On Nov 9, 3:45 am, James Kanze <james.ka...@gmail.com> wrote:

[...]

Well, that's C++. And C. And Fortran, and just about every
other language I'm aware of. The only language I know which
specifies the exact format of any types is Java, and it only
does so for the built-in types.

So what's your point. Data layout is implementation defined,
period. That was the case in C, and C++ didn't introduce any
additional restrictions.

My point is, apparently, that when a language arrives with "a bit
more" definition at that level, I will use it!

Why? What does it buy you (except slower code and increased
memory use)?

But that's a bit extreme, for one can "get away with" much
stuff beyond "it's implementation defined so it can't be
done". If "platform" means pretty much that one is tied to a
single compiler in addition to the hardware and OS, so be it.
So much for such a lame definition of "portability".

C++ is designed so that you can do non-portable things; they're
sometimes necessary at the lowest levels (e.g. like writing OS
kernel code). It makes it quite clear what these are, though,
and if you don't use them, your code should be reasonably
portable.

[...]

It's not just vptrs. It's loss of layout guarantee when you
introduce such things as non-trivial constructors. (I'm
repeating myself again).

You're repeating false assertions again, yes. You have no
layout guarantees, period. Even in a POD, this goes back to C.
Given that there are no layout guarantees that could be portable
given that wouldn't lead to excessive loss of performance.

[...]

That's probably what C/C++ "portability" means: implementation
of the language. I'd opt for more designed-in portability at
the programming level in exchange for something less at the
implementation level. Even if that means "C++ for handhelds"
or something similar.

But you've yet to show how defining things any further would
improve portability.

[...]

And a class with private data members is fundamentally
different from one with public data members. And a class
with user defined constructors is fundamentally different
from one without.

That's a problem, IMO.

Why? If you want classes to be different, the language provides
the means.

There are a number of different classifications possible

The only ones I'm considering in this thread's topic
though is the lightweight/heavyweight ones.

Without defining it or showing its relevance to anything at
all.

How is it not relevant to want to know what data looks like in
memory?

How is it relevant? What can you do with this information?

C++ claims to be low level/close to the hardware and a
programmer can't even know what a struct looks like in memory?

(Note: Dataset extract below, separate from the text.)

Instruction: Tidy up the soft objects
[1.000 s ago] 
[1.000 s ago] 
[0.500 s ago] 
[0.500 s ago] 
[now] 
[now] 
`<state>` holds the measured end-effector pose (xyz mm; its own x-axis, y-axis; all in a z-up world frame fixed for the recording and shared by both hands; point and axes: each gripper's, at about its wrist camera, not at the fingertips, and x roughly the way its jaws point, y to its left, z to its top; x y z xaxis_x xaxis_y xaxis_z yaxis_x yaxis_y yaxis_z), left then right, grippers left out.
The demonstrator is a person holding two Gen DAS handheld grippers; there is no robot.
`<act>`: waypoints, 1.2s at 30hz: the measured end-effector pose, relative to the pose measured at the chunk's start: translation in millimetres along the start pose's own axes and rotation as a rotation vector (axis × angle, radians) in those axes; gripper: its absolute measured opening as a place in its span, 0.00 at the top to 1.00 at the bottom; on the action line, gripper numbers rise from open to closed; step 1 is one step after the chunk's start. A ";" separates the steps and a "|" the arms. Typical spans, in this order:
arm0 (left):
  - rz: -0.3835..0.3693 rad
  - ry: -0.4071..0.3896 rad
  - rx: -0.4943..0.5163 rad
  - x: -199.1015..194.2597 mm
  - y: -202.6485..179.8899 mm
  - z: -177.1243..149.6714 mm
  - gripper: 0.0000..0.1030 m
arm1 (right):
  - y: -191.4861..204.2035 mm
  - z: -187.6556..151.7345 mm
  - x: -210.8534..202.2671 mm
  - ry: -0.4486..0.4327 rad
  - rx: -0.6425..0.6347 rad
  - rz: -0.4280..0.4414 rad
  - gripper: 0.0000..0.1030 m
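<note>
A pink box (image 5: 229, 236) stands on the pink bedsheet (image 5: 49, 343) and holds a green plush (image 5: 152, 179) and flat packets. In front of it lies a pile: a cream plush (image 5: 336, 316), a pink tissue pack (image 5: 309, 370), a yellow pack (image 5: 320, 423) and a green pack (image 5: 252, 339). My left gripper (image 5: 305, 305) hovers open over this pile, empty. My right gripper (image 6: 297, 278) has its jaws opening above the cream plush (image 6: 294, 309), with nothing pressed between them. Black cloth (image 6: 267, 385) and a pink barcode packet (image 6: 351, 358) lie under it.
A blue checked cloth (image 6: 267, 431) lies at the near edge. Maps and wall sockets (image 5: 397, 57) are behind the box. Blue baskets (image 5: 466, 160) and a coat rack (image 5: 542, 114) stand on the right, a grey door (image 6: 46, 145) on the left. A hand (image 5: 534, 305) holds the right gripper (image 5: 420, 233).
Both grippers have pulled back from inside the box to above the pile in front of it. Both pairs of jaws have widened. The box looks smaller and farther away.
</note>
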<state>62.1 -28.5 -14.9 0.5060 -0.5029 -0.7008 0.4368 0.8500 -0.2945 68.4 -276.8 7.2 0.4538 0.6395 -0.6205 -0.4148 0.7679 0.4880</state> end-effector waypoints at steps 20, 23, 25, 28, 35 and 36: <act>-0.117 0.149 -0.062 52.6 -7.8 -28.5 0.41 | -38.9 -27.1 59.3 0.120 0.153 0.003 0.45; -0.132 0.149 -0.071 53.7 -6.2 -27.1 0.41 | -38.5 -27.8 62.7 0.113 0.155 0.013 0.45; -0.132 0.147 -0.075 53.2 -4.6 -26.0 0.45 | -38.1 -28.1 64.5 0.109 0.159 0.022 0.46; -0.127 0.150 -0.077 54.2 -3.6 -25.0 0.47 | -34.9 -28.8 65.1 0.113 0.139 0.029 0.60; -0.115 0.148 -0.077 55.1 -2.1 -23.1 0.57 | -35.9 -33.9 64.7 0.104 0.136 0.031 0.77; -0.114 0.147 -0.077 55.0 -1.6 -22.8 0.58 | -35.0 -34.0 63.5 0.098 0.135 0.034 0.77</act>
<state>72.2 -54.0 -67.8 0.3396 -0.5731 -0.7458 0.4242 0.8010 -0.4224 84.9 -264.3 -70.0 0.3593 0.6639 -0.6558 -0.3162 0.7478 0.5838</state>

A programmer does know for a specific implementation, if he
needs to. But there's no way that it could be the same for all
implementations, so it has to be implementation defined.

[...]

Not necessarily impossible, but it would make the cost of
resolving a virtual function call significantly higher. And
what does it buy you? You say it would be "nice", but you
don't explain why; I don't see any real advantage.

No advantage to knowing that a struct size will be the same
across compilers?

It's not physically possible for the struct size to be the same
across compilers, given that the size of a byte varies from one
platform to the next. Even on the same platform, I fail to see
any real advantage.

I am just trying to understand where the line of
demarcation is between lightweight and heavyweight classes
is and how that can potentially change in the future and
hence break code.

There is no line of demarcation because there isn't really
such a distinction. It's whatever you want it to mean,
which puts it where ever you want.

It means that one must avoid pretty much all of the OO
features of the language if one wants to have a clue about
what their class objects look like in memory.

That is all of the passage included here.